- **WHAT TO PRODUCE**:
Using the listing below, copy exactly the lines from the one containing "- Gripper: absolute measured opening" to the one containing "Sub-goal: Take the", both lines included, and no others.

- **GIVEN INFORMATION**:
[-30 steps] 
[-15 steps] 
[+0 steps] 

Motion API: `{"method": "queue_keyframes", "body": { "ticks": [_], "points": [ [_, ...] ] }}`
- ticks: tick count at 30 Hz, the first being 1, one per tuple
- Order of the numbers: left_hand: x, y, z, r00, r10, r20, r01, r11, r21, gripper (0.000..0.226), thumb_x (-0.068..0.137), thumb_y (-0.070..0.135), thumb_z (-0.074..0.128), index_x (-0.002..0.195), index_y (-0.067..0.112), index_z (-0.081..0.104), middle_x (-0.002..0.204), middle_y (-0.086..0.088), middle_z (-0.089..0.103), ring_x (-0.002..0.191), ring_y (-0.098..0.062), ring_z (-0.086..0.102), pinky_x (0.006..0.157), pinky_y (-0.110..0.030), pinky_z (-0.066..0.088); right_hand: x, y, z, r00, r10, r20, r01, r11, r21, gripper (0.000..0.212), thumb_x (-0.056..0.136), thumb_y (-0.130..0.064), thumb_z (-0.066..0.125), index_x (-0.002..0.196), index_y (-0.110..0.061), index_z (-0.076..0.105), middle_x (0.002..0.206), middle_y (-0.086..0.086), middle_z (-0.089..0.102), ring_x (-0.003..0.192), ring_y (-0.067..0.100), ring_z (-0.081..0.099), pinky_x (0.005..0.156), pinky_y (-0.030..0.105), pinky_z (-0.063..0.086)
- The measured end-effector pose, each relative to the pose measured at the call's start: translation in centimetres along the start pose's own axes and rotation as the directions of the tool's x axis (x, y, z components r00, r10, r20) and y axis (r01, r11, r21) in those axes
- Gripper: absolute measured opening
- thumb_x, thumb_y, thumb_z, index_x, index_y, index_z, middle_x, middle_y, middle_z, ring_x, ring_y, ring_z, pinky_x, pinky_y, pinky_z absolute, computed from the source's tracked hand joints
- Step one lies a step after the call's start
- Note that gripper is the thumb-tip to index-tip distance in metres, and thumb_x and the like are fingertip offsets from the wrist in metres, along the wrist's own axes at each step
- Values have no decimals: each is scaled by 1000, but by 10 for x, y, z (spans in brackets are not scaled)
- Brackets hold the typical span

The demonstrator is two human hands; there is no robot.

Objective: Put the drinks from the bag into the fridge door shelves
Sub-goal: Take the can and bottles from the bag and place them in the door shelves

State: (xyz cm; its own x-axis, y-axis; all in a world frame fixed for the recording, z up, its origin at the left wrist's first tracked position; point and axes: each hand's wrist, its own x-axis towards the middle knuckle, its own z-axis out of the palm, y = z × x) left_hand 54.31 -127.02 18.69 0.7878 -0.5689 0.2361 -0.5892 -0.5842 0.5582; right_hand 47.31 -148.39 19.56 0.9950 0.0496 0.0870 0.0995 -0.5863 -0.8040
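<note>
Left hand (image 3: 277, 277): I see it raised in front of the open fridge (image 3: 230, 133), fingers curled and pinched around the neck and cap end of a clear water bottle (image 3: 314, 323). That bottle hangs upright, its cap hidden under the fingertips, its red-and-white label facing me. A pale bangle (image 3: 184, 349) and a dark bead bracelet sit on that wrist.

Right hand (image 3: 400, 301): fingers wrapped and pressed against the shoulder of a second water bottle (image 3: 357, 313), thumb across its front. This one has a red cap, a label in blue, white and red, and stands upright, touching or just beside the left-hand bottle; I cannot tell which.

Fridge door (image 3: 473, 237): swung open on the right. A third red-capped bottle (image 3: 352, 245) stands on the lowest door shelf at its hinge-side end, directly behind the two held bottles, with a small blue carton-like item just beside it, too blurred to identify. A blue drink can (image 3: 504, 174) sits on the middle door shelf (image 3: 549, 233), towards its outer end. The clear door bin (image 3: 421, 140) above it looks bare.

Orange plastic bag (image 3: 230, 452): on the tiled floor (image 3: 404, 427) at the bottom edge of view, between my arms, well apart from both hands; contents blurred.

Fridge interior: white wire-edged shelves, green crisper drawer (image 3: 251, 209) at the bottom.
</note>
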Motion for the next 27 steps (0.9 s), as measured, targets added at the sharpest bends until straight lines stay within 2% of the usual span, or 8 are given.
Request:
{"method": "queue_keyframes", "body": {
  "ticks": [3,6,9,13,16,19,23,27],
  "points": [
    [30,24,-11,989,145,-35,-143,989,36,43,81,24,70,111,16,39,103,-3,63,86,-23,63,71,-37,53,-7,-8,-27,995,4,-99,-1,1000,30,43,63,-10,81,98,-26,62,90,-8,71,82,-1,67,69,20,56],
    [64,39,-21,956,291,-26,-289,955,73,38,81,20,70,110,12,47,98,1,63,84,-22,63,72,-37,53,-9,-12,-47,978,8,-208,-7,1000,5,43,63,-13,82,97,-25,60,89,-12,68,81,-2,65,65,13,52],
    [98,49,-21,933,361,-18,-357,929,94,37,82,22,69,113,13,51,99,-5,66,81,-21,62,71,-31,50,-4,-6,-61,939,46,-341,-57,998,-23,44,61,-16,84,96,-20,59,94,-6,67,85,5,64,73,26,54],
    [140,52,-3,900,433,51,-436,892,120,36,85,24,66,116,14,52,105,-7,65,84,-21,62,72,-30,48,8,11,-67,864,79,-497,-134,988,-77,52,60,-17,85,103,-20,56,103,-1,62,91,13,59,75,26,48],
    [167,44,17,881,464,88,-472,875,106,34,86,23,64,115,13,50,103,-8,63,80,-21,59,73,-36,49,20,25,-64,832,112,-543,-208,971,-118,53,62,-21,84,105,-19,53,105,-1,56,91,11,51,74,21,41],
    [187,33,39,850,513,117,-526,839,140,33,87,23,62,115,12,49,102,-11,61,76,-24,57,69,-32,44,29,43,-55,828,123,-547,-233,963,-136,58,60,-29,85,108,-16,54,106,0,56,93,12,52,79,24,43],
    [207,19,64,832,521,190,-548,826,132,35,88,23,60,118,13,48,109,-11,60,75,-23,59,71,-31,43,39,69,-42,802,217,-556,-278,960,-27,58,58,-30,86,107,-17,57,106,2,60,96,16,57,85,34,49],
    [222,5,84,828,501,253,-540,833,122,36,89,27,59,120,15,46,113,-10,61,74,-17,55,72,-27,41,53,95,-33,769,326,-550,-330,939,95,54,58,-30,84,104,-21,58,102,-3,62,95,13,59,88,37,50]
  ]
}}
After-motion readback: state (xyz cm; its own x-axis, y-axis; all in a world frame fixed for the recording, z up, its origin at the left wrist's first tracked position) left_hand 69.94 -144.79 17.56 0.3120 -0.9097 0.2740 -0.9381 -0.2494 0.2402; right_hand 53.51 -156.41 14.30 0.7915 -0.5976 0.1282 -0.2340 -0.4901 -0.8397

- **RESULT**:
- Gripper: absolute measured opening
- thumb_x, thumb_y, thumb_z, index_x, index_y, index_z, middle_x, middle_y, middle_z, ring_x, ring_y, ring_z, pinky_x, pinky_y, pinky_z absolute, computed from the source's tracked hand joints
- Step one lies a step after the call's start
- Note that gripper is the thumb-tip to index-tip distance in metres, and thumb_x and the like are fingertip offsets from the wrist in metres, along the wrist's own axes at each step
- Values have no decimals: each is scaled by 1000, but by 10 for x, y, z (spans in brackets are not scaled)
- Brackets hold the typical span

The demonstrator is two human hands; there is no robot.

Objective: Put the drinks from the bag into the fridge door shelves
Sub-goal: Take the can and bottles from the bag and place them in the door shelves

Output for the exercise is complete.